What is being asked — The reply to the records below should contain exactly the lines from the line with "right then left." through the line with "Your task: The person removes", and nothing besides.

Supplied information —

== Segment start ==

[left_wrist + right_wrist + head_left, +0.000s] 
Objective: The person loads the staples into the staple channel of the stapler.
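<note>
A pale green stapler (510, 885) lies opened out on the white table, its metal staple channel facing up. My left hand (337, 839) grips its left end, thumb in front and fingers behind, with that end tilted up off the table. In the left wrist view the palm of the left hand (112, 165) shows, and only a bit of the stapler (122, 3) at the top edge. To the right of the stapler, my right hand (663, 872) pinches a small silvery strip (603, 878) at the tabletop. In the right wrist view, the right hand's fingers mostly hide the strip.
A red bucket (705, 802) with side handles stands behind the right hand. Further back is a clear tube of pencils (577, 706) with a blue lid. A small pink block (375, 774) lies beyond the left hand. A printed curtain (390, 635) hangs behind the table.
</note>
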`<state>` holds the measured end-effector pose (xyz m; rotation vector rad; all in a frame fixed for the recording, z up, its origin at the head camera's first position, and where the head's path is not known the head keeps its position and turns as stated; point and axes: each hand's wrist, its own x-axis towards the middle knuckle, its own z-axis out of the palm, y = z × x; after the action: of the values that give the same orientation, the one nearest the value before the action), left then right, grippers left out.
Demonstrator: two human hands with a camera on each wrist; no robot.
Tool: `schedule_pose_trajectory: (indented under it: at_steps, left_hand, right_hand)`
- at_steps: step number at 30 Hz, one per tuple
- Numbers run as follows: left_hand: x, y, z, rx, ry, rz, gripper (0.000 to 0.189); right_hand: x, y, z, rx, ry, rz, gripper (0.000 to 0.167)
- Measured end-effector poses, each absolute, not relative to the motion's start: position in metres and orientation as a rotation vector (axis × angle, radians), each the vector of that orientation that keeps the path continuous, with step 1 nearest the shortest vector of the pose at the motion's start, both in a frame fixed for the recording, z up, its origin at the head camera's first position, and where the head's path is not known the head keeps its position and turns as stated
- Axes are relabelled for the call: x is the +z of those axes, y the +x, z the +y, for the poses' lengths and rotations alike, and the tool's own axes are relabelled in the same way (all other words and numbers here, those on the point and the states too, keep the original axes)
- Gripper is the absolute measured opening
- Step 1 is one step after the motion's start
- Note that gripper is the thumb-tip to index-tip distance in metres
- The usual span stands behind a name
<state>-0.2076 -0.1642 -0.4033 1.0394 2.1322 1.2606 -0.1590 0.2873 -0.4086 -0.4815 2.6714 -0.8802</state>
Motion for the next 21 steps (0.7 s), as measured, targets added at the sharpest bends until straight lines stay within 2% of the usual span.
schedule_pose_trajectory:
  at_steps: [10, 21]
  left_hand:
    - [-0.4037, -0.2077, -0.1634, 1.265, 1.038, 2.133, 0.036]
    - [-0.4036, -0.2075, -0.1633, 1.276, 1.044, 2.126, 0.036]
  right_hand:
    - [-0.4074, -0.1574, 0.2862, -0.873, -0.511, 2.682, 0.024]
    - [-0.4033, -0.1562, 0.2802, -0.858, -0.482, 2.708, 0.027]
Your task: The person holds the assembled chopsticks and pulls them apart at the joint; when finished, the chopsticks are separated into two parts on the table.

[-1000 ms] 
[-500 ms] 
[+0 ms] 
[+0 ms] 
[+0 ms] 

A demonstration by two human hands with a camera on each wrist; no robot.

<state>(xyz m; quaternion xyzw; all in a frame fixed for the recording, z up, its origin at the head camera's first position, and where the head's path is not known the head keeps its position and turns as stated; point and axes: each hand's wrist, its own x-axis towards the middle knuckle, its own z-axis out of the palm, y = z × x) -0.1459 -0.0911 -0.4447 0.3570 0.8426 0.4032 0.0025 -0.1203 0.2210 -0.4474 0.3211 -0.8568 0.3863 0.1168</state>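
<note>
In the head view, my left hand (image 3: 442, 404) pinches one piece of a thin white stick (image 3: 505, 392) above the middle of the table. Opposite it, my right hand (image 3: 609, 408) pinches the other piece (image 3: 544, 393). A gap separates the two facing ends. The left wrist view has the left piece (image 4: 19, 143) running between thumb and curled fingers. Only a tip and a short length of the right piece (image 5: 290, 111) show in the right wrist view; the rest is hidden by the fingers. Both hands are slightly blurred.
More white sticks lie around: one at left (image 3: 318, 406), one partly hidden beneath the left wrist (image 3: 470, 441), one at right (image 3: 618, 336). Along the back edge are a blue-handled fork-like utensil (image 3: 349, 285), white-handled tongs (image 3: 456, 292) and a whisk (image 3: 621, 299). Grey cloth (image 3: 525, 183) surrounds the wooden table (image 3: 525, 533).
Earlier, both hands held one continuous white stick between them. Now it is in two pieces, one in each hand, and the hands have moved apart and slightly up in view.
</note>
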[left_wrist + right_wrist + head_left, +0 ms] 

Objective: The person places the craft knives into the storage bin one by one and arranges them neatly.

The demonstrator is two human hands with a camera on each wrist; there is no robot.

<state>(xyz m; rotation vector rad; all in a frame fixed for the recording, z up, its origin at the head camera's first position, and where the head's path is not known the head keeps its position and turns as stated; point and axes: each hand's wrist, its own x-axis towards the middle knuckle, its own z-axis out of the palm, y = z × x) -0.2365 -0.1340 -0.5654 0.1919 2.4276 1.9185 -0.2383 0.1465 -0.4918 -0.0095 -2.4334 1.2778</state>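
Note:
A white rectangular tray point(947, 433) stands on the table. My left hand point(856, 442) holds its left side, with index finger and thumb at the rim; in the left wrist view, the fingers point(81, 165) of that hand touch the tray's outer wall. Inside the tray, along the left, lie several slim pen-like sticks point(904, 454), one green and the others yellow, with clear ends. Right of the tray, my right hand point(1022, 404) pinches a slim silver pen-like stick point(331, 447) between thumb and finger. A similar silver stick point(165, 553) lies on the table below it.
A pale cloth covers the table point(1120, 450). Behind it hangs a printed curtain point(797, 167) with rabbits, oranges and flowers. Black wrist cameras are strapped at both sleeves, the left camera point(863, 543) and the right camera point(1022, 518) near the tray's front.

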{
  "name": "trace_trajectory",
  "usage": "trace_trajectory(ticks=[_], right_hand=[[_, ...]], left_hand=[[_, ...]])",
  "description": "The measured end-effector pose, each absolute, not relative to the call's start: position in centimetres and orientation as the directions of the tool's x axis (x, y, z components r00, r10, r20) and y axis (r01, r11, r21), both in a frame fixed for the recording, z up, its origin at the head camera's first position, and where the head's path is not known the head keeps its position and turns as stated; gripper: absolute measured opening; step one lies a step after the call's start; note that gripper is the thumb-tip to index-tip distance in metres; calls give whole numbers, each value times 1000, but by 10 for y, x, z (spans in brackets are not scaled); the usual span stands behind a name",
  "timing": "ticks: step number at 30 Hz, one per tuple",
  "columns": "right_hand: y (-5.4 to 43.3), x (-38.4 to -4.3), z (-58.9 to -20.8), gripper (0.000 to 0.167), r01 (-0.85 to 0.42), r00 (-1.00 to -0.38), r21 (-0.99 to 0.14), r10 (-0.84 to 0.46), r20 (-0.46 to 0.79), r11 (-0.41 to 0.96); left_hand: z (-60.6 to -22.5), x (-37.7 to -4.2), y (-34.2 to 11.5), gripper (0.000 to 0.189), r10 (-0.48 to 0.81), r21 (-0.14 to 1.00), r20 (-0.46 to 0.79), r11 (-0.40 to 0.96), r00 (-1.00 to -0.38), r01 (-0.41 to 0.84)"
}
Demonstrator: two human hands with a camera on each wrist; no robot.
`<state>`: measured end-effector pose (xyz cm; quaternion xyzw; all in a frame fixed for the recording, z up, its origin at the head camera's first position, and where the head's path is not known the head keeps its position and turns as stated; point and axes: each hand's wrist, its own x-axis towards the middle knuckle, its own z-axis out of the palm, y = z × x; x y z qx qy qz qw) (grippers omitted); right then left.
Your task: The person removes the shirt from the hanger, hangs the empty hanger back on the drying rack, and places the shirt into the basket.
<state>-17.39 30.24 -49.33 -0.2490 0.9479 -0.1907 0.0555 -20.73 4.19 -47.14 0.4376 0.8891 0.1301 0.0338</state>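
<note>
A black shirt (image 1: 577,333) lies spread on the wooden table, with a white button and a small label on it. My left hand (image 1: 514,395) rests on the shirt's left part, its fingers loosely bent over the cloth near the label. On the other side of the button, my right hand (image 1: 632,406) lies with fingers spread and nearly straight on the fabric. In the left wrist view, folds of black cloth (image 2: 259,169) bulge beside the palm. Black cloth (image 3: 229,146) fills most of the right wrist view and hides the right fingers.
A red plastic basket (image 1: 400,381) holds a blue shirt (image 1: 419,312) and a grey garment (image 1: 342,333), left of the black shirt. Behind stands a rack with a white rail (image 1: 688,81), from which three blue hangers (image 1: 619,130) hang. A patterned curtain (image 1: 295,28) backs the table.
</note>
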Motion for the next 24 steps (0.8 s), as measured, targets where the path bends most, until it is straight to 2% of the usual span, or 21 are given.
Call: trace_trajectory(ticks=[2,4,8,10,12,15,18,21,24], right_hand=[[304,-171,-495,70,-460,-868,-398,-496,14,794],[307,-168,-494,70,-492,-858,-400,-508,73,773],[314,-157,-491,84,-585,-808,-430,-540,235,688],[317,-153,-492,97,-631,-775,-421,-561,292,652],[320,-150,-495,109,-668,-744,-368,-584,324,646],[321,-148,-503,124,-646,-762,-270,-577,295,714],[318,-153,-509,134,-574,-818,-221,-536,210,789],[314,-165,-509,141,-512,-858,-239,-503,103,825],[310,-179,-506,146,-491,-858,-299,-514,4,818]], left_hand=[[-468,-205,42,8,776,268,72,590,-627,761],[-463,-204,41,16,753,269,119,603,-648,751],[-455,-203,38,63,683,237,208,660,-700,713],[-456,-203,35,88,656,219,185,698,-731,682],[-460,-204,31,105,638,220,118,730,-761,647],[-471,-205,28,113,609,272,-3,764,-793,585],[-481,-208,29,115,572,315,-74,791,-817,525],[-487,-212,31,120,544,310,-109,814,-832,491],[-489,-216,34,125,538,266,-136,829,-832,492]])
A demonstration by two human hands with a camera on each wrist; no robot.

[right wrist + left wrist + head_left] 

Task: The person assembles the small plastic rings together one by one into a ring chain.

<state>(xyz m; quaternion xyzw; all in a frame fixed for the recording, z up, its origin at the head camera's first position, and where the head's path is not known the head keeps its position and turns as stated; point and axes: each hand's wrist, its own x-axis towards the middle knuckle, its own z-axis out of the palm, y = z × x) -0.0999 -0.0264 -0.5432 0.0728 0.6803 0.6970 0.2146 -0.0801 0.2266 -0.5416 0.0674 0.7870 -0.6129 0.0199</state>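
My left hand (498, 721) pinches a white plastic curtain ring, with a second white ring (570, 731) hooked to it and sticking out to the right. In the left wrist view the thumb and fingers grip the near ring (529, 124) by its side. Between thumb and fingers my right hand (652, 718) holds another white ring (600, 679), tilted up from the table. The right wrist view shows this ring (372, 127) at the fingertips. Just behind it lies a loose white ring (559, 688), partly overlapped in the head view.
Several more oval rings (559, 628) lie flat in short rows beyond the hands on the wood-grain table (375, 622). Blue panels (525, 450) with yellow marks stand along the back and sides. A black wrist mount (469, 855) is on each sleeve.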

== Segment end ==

Answer for this exercise —
`<state>`: measured end-effector pose (xyz cm; quaternion xyzw; all in a frame fixed for the recording, z up, its origin at the head camera's first position, and where the head's path is not known the head keeps its position and turns as stated; point and axes: each hand's wrist, its own x-axis towards the middle knuckle, its own z-axis out of the palm, y = z × x; x y z qx qy qz qw) (grippers omitted); right then left.
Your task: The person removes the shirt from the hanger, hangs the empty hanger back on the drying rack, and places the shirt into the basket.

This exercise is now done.